Corvus Corax
The Primarch of the Raven Guard. His most notable characteristic was that he some emo piece of shit that got owned then became a total pothead.Also spent alot of time making retarded emo poetry.
History
When the Emperor was doing his "awesome pwn the galaxy and other awesome shit" plan he created twenty fuck-hard dudes who would be his generals. But then Chaos was like "you'll never rule da galaxy. Mwa hahahahaha." And then they stole the babies and sent them to random planets in weird space pods. One had a dude whose name was Corax. He landed on a gay planet where everyone was a slave who were watched by some pretty mean guards which meant that whatever fuck-head ruled this bit of rock had an unlimited source of manpower. Well it was a typical grimdark day for those slaves. You know, "make weapons for the soldiers so they can oppress us" when they discovered some random white skinned child who became Corax, "The Deliverer" in their language, they kept him from their DICKtators who didn't really give a shit, training him in a lot of different skills so that one day he could go up to the DICKtator and fucking knock the shit out of him and become a leader. Taught to be a leader as well as a rebel, he began his job by bossing the workers into squads, making the best of the best into squad leaders. He then was like " let's build a huge stockpile of weapons, so that we can not be slaves!" Then everyone was like "YAY!" So then they hid shit by placing them in secret factories and whatnot.He then ordered a campaign of psychological warfare,by starting riots and strikes to get followers in the worker's rebellion and to stretch the garrison strength and morale to breaking point. Waiting for the best time, Corax's army did their thang, by capturing some security points.
When the DICKtators struck back, Corax was ready for them. He outmaneuvered, out gunned and out-everything,and ambushed their army with his bad-ass legion of union workers, destroying their supply lines and striking the DICKtator with random nukes and shit like that.

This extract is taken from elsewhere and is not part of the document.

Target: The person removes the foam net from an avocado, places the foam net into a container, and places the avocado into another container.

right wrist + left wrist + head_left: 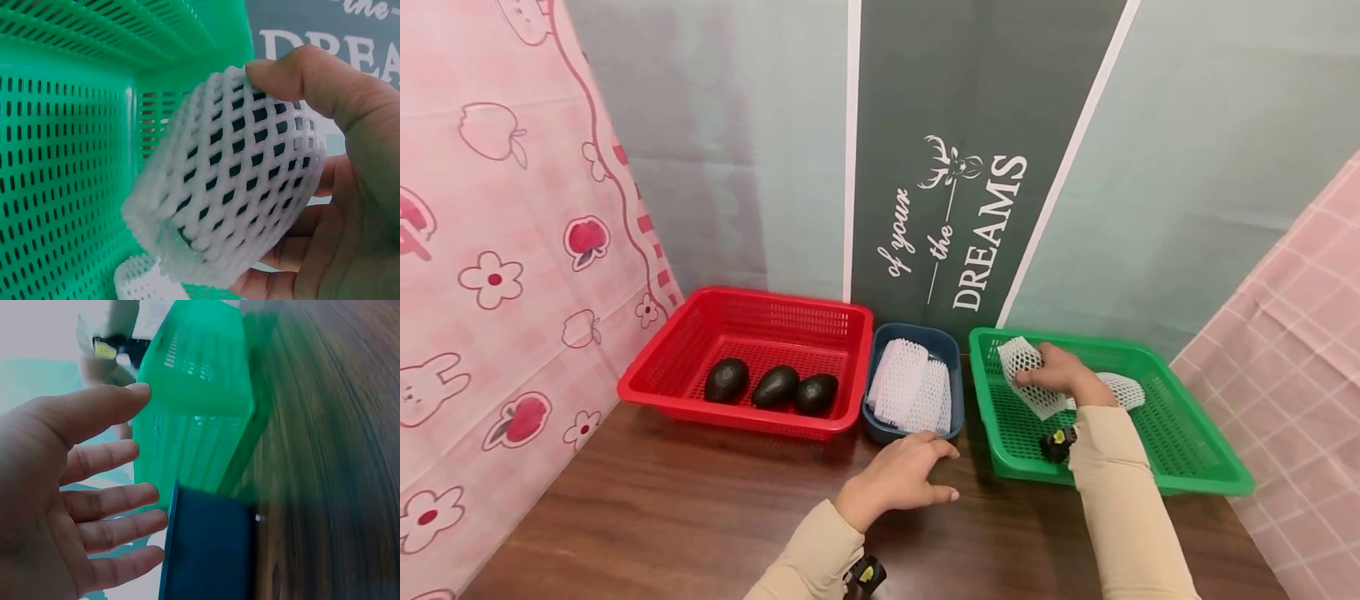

Soon, the DICKtator's forces were blown to little bloody pieces of man flesh, their fuck-huge factories unable to make anything due to slaves not being around, and everyone was like "Yo da DICKtator is dead!". Celebrating their victory, the inhabitants of that shitty lil' bit of rock named their home Deliverance.
Rumours said that the Emprah appeared on Deliverance that day made to make Corax Primarch of the Raven Guard Legion. No-one gives a damn of what was said of their conversation but one condition of Corax's acceptance was that he could be in charge of bringing peace on random planets 'cause he didn't know that's what the Empy wanted. Soon the Adeptus Mechanicus stepped in and the world was rebuilt so that the Imperium could get some use out of it. Then some tower was made called the Ravenspire, which was the fortress of the Legion.
Great Crusade
When the Great Crusade was happening Corax's talents for planning and sabotage were really great and that was how the Raven Guard fought, fighting frequently under the orders of Horus, became renowned for an awesome can't be matched ability with spec-ops, sabotage, infiltration and lightning strikes and all that spy shit. But the pair never agreed, and after an argument, Corax was like "I can't deal with this shit" and Horus nearly killed him. Corax left Horus's command after flipping Horus the bird.(You get it? Cause ravens are birds! Yeah it's a shitty pun. Deal with it.)
Horus Heresy
Corax met Horus on Isstvan V. He gave Horus the finger. Again.
He was then seriously hurt and started crying like a pussy and then he escaped the jolly ol' fightan with a few loyal Space Marines. Corax was sent back to his legion's home world to rebuild his legion as soon as possible. The Primarch was desperate as the Imperium was about to be destroyed which was not good, not good at all. His Emperor needed warriors that Corax could not give. Searching for an answer among the library , Corax found the really old books of genetic research, one of which was titled "Genetic Modification for Dummies," which was basically the awesome skillage used to create the first enhanced warriors of the Emperor, those techniques Corax copied shamelessly to create Space Marines at a frightening rate. Despite the warnings he found amongst the old books, he started rebuilding his Legion faster than a pot smoking monkey. Then the Legion started fighting alone, isolated from the other Imperial Forces because every one thought that Corax was a depressive psychopath. Oh and the results of the cloning experiments were a bunch of really fucked up mutants lead to combat by their Battle Brothers.
At this time, Corax led his warriors as he had always done, with small squads striking like lightning on the enemy weak spots. he then finished building his legion. By that time Horus was dead.
After the heresy Corax he got so depressed that he decided to get super high and got himself lots of 'Geneseed,' and left his marines to fight alone like the faggy douches they were.
Then all the other primarchs and Imperials got pissed at him, so he went even more fucking emo and locked himself in a bigass tower to fap to furry porn and BAAAAW for a few years and then ran off like a frothing psychopath/pussy to the land of Abaddon. Nobody knows if he received the forgiveness he wanted but he wasn't seen again. His last recorded words were "never more" or some bit of faggy goth poetry like that.